◆ **TASK DIRECTIONS**: Filter the listing below down to the lines holding the word "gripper", and copy those lines.
++++ GIVEN RECORDS ++++
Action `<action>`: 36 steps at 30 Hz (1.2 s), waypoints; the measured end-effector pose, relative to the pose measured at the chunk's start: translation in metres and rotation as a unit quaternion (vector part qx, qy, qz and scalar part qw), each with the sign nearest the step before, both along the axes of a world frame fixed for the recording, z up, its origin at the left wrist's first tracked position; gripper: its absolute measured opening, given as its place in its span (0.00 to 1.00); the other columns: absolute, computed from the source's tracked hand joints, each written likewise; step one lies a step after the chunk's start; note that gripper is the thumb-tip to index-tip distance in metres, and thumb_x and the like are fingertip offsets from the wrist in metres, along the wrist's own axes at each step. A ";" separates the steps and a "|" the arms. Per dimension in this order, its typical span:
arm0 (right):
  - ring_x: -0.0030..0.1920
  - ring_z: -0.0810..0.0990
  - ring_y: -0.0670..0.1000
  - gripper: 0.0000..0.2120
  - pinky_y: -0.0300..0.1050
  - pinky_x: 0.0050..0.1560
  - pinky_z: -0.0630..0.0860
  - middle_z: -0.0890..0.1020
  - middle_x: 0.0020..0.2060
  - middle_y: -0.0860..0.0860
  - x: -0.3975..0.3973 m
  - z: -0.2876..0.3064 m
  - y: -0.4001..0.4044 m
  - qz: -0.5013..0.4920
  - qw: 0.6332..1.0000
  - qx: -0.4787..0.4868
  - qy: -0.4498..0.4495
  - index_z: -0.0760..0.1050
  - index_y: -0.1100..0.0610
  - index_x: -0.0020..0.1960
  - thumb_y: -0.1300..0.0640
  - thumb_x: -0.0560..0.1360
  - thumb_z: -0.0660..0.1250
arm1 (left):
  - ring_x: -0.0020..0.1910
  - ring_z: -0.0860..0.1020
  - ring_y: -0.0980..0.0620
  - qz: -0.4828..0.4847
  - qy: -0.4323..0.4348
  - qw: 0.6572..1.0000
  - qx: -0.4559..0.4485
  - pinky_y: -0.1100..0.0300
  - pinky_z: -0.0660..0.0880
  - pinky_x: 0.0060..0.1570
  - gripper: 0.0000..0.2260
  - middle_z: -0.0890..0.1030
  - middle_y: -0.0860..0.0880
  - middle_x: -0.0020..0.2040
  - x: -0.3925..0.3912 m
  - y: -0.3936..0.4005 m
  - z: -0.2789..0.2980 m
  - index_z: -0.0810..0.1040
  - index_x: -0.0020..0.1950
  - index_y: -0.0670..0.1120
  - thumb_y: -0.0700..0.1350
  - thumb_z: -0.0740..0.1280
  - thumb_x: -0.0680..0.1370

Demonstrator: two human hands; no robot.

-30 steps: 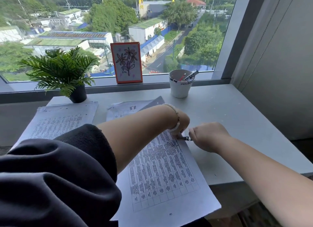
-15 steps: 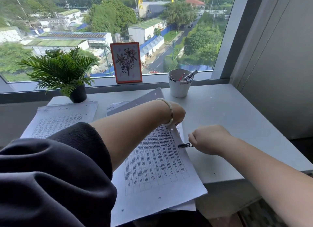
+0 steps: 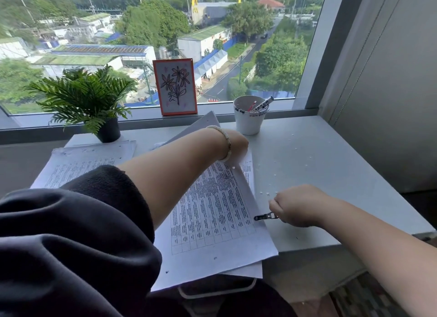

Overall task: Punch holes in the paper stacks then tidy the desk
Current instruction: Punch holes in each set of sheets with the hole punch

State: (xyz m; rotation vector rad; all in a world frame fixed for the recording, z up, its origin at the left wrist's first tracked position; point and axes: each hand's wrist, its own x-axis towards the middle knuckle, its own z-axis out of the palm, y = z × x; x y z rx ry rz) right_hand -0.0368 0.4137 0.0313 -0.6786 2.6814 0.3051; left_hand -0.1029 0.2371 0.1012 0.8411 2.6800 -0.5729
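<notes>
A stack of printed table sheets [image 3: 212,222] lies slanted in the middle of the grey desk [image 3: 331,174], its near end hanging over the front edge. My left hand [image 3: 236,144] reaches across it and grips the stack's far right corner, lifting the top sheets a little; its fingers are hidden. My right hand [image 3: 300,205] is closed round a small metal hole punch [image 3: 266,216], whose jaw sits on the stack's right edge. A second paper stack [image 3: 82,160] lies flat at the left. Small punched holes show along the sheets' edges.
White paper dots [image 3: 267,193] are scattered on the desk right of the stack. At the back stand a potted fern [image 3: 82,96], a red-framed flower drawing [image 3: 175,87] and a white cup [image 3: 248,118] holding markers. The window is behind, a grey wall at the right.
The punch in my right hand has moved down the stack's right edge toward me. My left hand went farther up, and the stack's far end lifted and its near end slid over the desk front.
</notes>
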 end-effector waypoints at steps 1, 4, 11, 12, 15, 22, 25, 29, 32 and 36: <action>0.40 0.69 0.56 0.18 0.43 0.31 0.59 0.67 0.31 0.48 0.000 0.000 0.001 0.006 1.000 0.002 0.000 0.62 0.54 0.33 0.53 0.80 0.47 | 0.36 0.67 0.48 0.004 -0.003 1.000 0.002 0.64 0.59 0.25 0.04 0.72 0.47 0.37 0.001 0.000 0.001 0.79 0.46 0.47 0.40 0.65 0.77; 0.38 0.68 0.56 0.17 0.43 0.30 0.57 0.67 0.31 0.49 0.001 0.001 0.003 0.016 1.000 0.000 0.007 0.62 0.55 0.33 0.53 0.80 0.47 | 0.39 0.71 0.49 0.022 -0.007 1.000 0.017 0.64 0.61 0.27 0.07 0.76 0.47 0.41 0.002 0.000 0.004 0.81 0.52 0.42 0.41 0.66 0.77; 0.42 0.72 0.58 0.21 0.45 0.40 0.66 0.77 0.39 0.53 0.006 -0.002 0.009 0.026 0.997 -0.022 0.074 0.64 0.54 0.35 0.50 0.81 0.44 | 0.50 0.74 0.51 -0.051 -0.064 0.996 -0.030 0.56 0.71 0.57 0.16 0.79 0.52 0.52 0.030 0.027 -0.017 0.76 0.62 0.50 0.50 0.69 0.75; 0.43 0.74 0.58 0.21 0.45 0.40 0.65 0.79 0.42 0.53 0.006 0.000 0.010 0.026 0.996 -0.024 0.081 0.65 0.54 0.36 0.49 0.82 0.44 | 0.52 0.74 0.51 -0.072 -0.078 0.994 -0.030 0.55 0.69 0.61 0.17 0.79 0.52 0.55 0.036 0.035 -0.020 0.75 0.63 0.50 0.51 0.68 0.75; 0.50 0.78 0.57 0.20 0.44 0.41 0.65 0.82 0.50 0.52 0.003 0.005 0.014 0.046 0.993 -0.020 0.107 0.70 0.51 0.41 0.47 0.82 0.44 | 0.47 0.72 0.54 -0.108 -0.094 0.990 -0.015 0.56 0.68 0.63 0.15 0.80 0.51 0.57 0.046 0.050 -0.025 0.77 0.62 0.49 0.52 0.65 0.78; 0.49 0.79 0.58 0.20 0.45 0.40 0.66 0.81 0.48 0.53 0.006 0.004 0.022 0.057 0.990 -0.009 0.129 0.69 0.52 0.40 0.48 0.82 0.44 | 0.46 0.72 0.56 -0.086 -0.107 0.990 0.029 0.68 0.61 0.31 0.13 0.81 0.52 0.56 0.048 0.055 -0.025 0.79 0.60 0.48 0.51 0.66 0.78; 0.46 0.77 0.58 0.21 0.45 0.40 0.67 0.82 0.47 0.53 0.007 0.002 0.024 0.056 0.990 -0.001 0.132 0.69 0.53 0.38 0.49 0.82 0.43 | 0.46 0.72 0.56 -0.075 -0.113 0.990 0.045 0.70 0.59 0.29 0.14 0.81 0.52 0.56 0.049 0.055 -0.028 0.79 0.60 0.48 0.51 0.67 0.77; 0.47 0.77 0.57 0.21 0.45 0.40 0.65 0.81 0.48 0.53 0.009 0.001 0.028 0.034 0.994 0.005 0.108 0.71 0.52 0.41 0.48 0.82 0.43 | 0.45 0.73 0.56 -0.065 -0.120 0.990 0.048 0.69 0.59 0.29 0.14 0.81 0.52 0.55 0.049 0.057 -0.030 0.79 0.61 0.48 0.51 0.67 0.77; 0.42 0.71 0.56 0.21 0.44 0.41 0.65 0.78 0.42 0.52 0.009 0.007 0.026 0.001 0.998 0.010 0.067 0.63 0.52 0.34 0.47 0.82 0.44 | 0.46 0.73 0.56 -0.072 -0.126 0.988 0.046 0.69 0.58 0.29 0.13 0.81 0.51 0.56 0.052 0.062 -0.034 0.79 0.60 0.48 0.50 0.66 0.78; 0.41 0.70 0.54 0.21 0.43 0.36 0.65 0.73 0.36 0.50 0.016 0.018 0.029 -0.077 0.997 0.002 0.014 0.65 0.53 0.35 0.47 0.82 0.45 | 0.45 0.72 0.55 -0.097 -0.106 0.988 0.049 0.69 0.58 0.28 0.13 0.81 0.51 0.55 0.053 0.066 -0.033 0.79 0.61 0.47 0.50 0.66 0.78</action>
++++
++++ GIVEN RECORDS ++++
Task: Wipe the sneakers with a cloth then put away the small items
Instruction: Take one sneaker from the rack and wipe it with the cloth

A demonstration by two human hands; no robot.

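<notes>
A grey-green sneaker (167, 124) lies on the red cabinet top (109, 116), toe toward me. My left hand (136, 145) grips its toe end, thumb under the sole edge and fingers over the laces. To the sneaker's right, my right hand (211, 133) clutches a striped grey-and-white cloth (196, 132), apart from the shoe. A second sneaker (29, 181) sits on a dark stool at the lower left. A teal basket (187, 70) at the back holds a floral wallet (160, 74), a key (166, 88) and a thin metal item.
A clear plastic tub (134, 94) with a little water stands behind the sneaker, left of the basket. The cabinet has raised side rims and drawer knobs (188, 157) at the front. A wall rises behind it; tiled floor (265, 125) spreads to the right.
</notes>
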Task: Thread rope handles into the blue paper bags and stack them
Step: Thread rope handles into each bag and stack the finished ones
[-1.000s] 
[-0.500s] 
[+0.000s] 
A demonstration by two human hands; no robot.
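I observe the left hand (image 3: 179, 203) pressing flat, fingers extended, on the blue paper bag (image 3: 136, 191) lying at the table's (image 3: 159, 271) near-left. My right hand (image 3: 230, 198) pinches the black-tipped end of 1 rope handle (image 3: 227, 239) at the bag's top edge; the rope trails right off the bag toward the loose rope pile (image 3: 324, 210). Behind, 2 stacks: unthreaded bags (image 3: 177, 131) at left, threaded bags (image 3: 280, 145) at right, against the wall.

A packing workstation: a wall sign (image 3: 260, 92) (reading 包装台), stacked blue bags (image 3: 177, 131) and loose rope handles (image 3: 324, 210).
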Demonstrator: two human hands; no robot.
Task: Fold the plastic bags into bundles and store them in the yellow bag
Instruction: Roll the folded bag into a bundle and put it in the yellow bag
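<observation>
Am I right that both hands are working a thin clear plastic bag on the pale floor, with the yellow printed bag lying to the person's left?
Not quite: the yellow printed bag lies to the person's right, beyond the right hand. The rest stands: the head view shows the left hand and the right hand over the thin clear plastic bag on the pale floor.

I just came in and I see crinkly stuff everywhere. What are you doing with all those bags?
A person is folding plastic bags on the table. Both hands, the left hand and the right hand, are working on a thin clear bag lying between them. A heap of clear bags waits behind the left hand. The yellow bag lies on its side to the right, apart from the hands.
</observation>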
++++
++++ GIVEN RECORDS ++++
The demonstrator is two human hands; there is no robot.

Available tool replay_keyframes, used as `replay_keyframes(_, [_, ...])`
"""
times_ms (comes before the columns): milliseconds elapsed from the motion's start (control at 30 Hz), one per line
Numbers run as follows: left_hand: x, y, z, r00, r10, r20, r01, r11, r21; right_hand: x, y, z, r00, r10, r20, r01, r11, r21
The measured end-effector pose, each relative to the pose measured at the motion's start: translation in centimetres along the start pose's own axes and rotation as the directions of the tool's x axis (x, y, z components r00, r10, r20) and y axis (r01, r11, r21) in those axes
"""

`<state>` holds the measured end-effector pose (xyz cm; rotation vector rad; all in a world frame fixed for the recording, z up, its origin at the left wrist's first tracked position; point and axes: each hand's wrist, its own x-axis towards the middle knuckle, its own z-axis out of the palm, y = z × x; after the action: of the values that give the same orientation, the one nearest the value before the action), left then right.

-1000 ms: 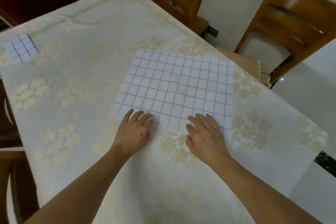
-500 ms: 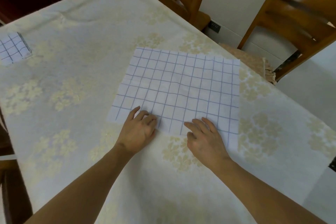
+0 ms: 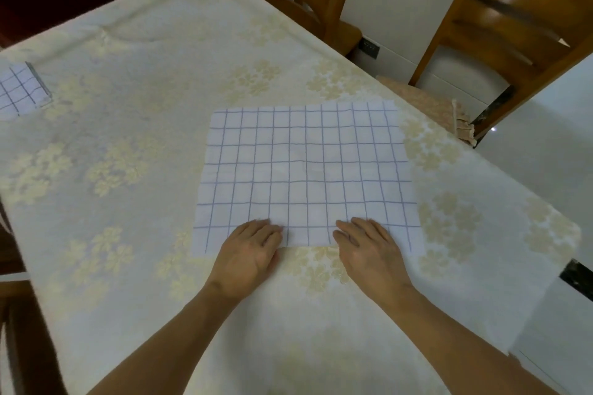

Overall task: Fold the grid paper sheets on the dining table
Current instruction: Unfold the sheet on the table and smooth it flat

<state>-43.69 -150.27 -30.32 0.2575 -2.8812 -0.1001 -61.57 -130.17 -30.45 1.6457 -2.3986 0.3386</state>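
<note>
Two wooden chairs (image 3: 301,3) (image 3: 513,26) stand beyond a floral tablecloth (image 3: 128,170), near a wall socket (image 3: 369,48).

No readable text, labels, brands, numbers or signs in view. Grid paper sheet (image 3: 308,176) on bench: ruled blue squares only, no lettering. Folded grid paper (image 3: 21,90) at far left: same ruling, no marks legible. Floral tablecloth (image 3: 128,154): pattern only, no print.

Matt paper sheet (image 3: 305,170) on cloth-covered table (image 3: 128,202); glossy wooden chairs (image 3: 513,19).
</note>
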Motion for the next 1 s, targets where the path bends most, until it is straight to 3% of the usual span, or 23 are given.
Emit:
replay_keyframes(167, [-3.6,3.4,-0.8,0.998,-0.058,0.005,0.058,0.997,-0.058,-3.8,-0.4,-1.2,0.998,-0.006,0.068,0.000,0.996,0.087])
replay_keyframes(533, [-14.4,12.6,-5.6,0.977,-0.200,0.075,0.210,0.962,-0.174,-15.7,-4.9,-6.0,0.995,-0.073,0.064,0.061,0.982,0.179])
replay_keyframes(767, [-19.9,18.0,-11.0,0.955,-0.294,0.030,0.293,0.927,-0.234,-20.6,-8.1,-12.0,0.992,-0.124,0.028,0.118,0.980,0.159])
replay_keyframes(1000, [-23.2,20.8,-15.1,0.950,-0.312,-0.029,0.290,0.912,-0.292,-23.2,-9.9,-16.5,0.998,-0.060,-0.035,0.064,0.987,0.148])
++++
◆ **RESPONSE TO THIS EXERCISE**:
Action `<action>`: 36 steps at 30 Hz (1.2 s), waypoints; the measured end-effector pose, relative to the pose measured at the chunk's start: translation in metres and rotation as a unit quaternion (vector part qx, qy, qz and scalar part qw), each with the sign nearest the step before, both along the axes of a world frame fixed for the recording, z up, its origin at the left wrist's first tracked position; gripper: its absolute measured opening, given as its place in its span (0.00 to 1.00); the other columns: absolute, computed from the source's tracked hand joints, each written likewise; step one lies a step after the chunk's start; note that gripper is the thumb-tip to index-tip distance in metres, and thumb_x and the like are fingertip offsets from the wrist in metres, along the wrist's own axes at each step. A ";" separates the steps and a "|" the arms. Per dimension in this order, its typical span:
  - gripper: 0.0000..0.2120
  - gripper: 0.0000..0.2260

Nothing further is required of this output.